> TASK TO CARRY OUT: Output every entry exactly as it appears.

== RECORD EXCERPTS

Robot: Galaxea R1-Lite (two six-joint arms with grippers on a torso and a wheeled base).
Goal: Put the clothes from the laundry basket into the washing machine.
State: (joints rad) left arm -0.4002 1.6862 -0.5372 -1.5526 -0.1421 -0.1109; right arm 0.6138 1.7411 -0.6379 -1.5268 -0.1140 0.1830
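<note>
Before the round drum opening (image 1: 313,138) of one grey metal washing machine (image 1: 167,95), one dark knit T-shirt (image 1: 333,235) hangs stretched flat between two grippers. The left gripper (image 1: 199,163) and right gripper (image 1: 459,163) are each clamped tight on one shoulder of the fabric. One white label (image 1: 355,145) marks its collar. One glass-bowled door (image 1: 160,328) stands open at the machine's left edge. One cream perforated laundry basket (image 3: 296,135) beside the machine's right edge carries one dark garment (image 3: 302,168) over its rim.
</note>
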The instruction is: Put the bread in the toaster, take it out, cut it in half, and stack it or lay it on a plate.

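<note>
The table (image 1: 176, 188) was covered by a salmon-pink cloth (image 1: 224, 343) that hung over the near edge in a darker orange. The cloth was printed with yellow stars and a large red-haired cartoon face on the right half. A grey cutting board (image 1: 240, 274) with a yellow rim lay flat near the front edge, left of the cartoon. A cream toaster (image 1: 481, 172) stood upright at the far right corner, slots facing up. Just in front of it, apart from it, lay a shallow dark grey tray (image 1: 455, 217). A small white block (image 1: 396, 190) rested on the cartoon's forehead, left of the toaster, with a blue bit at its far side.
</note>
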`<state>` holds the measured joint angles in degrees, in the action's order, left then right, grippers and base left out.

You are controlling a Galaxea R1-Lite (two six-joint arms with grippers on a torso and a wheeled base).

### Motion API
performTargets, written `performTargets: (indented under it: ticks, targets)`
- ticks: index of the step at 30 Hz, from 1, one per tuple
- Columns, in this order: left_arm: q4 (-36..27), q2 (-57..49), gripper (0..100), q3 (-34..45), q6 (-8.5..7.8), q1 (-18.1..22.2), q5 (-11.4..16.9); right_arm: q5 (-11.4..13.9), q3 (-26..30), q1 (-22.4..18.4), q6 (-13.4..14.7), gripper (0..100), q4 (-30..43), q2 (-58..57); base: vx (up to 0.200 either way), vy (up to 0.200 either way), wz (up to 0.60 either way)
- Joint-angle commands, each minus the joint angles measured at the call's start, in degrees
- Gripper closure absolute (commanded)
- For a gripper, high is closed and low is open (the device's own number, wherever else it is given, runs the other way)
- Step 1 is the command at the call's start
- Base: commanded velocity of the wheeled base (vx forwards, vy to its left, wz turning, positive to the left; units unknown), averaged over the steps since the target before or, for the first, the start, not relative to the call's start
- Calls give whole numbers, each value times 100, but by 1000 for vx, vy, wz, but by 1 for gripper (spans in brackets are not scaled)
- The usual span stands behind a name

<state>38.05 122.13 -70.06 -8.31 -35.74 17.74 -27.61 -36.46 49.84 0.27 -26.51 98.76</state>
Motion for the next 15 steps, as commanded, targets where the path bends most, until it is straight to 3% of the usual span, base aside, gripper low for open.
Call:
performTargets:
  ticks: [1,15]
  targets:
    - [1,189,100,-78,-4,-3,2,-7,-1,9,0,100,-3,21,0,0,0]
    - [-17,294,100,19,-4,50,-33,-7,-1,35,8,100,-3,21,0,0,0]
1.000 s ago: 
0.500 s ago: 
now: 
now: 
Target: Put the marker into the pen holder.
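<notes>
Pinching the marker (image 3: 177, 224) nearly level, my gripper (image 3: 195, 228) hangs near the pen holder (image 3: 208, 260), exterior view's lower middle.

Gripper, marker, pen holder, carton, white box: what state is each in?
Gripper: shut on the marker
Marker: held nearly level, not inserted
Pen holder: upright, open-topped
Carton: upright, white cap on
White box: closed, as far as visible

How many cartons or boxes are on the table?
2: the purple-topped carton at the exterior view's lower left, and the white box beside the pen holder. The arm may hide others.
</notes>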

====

> TASK ANSWER:
Robot: Galaxea R1-Lite (two six-joint arms with grippers on a torso and a wheeled base).
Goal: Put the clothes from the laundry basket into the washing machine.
State: (joints rad) left arm -0.4002 1.6862 -0.5372 -1.5526 -0.1421 -0.1109; right arm 0.6138 1.7411 -0.6379 -1.5268 -0.1140 0.1830
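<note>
Before the round drum opening (image 1: 313,138) of one grey metal washing machine (image 1: 167,95), one dark knit T-shirt (image 1: 333,235) hangs stretched flat between two grippers. The left gripper (image 1: 199,163) and right gripper (image 1: 459,163) are each clamped tight on one shoulder of the fabric. One white label (image 1: 355,145) marks its collar. One glass-bowled door (image 1: 160,328) stands open at the machine's left edge. One cream perforated laundry basket (image 3: 296,135) beside the machine's right edge carries one dark garment (image 3: 302,168) over its rim.
</note>
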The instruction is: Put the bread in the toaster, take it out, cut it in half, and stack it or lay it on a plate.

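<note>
The table (image 1: 176, 188) was covered by a salmon-pink cloth (image 1: 224, 343) that hung over the near edge in a darker orange. The cloth was printed with yellow stars and a large red-haired cartoon face on the right half. A grey cutting board (image 1: 240, 274) with a yellow rim lay flat near the front edge, left of the cartoon. A cream toaster (image 1: 481, 172) stood upright at the far right corner, slots facing up. Just in front of it, apart from it, lay a shallow dark grey tray (image 1: 455, 217). A small white block (image 1: 396, 190) rested on the cartoon's forehead, left of the toaster, with a blue bit at its far side.
</note>
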`<state>` holds the measured joint angles in degrees, in the action's order, left then right, grippers and base left out.

You are controlling a Galaxea R1-Lite (two six-joint arms with grippers on a torso and a wheeled base).

### Motion API
performTargets, written `performTargets: (indented under it: ticks, targets)`
- ticks: index of the step at 30 Hz, from 1, one per tuple
- Columns, in this order: left_arm: q4 (-36..27), q2 (-57..49), gripper (0..100), q3 (-34..45), q6 (-8.5..7.8), q1 (-18.1..22.2), q5 (-11.4..16.9); right_arm: q5 (-11.4..13.9), q3 (-26..30), q1 (-22.4..18.4), q6 (-13.4..14.7), gripper (0..100), q4 (-30..43), q2 (-58..57); base: vx (up to 0.200 either way), vy (up to 0.200 either way), wz (up to 0.60 either way)
- Joint-angle commands, each minus the joint angles measured at the call's start, in degrees
- Gripper closure absolute (commanded)
- For a gripper, high is closed and low is open (the device's own number, wherever else it is given, runs the other way)
- Step 1 is the command at the call's start
- Base: commanded velocity of the wheeled base (vx forwards, vy to its left, wz turning, positive to the left; units unknown), averaged over the steps since the target before or, for the first, the start, not relative to the call's start
- Calls give whole numbers, each value times 100, but by 1000 for vx, vy, wz, but by 1 for gripper (spans in brackets are not scaled)
- The usual span stands behind a name

<state>38.05 122.13 -70.06 -8.31 -35.74 17.74 -27.61 -36.46 49.84 0.27 -26.51 98.76</state>
Motion for the next 15 steps, as commanded, targets where the path bends most, until it is straight to 3% of the usual span, base aside, gripper low for open.
Call:
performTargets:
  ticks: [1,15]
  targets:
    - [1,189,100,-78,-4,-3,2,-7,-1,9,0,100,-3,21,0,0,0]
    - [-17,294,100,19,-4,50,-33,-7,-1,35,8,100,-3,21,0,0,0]
1.000 s ago: 
0.500 s ago: 
now: 
now: 
Target: Put the marker into the pen holder.
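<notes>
Pinching the marker (image 3: 177, 224) nearly level, my gripper (image 3: 195, 228) hangs near the pen holder (image 3: 208, 260), exterior view's lower middle.

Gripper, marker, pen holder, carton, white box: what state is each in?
Gripper: shut on the marker
Marker: held nearly level, not inserted
Pen holder: upright, open-topped
Carton: upright, white cap on
White box: closed, as far as visible

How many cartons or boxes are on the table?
2: the purple-topped carton at the exterior view's lower left, and the white box beside the pen holder. The arm may hide others.
</notes>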

There is no more to this output.